Rideau Hall has spent more than $110,000 in public money so far on legal representation in response to allegations of a toxic workplace and verbal harassment at the Governor General’s office, Radio Canada has learned.
That sum is larger than the original value of the contract the federal government entered into to hire a third party to conduct an external review of the workplace culture at Rideau Hall. On Sept. 2, the Privy Council Office (PCO) said Quintet Consulting was hired on a $88,325 contract.
PCO triggered the probe in response to a CBC News report in July citing a dozen public servants and former employees claiming confidentially that Gov.

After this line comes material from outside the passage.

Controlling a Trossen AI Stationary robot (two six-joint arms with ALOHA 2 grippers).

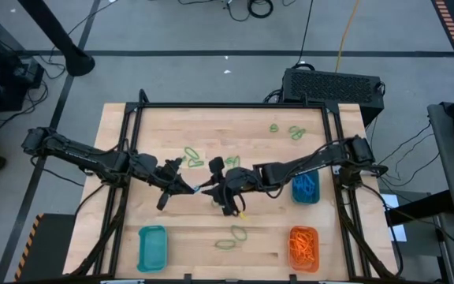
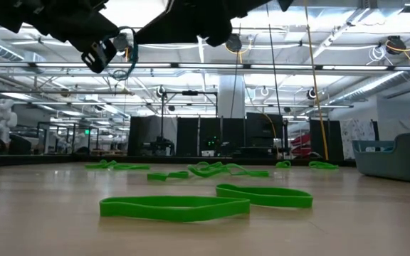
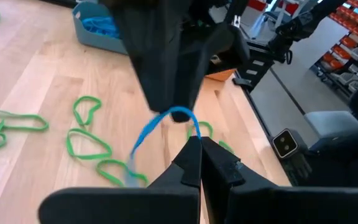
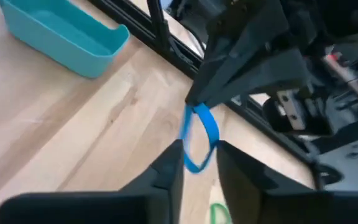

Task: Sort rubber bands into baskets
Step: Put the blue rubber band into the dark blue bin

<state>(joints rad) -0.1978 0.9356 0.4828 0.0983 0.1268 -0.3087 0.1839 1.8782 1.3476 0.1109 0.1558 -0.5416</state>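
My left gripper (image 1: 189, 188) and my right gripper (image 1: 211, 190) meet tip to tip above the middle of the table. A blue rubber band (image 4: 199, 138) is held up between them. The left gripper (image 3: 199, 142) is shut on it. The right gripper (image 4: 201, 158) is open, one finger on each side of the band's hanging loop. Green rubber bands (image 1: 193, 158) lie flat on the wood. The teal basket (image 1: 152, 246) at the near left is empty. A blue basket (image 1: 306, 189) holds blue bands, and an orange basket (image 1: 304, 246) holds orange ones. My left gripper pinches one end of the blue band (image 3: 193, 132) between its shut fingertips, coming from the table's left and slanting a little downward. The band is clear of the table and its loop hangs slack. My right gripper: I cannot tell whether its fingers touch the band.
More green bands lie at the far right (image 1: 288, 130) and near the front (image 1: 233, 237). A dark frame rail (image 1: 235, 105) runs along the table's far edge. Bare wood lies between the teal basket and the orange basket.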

Gen. Julie Payette belittled, berated and publicly humiliated Rideau Hall staff. Her second-in-command Assunta Di Lorenzo is also accused of bullying staff. Many staff members have gone on leave or have left the office altogether, according to former employees.
Rideau Hall hired former NDP national director Karl Bélanger and his firm Traxxion Strategies in August to provide strategic communications counsel and media relations support to Payette.
The public relations and communications firm has been paid under $5,000 for its services so far, according to Payette’s press secretary.
“It is an honour and a privilege to serve our country,” said Belanger in a statement.
Last week, Radio-Canada revealed the Governor General also has retained the services of former Supreme Court of Canada justice Michel Bastarache as “constitutional adviser.” Bastarache’s mandate is to ensure the review does not violate the constitutional protections enjoyed by Payette and to prevent her from becoming personally involved in the process. Bastarache has received $36,208 for his services, Rideau Hall said.
Law firm Blakes is also assisting the Office of the Secretary to the Governor General (OSGG) in the review process and has been paid $74,500 to date.
Ashlee Smith, Payette’s press secretary, said OSGG doesn’t have its own lawyers and the contracts “are a normal part of such an exercise.”
“This decision was made due to the fact that the OSGG does not have in-house legal counsel, and as with any process, there were some legal and constitutional questions that required addressing, in order to ensure that there would be no conflict of interest for the PCO Legal Services sector,” said Smith in a statement.
Smith added the contracts were awarded in accordance of the rules and with the consent of the Department of Justice. The government proactively released the figures at Radio-Canada’s request.
In September, Quintet invited current employees to share their workplace experiences confidentially and gave them until Oct 5 to let the company know if they wanted to participate. Some former employees got in touch with the company proactively to put their names on the list. Others have said they haven’t received updates from Quintet for weeks and do not know when the interviews will begin.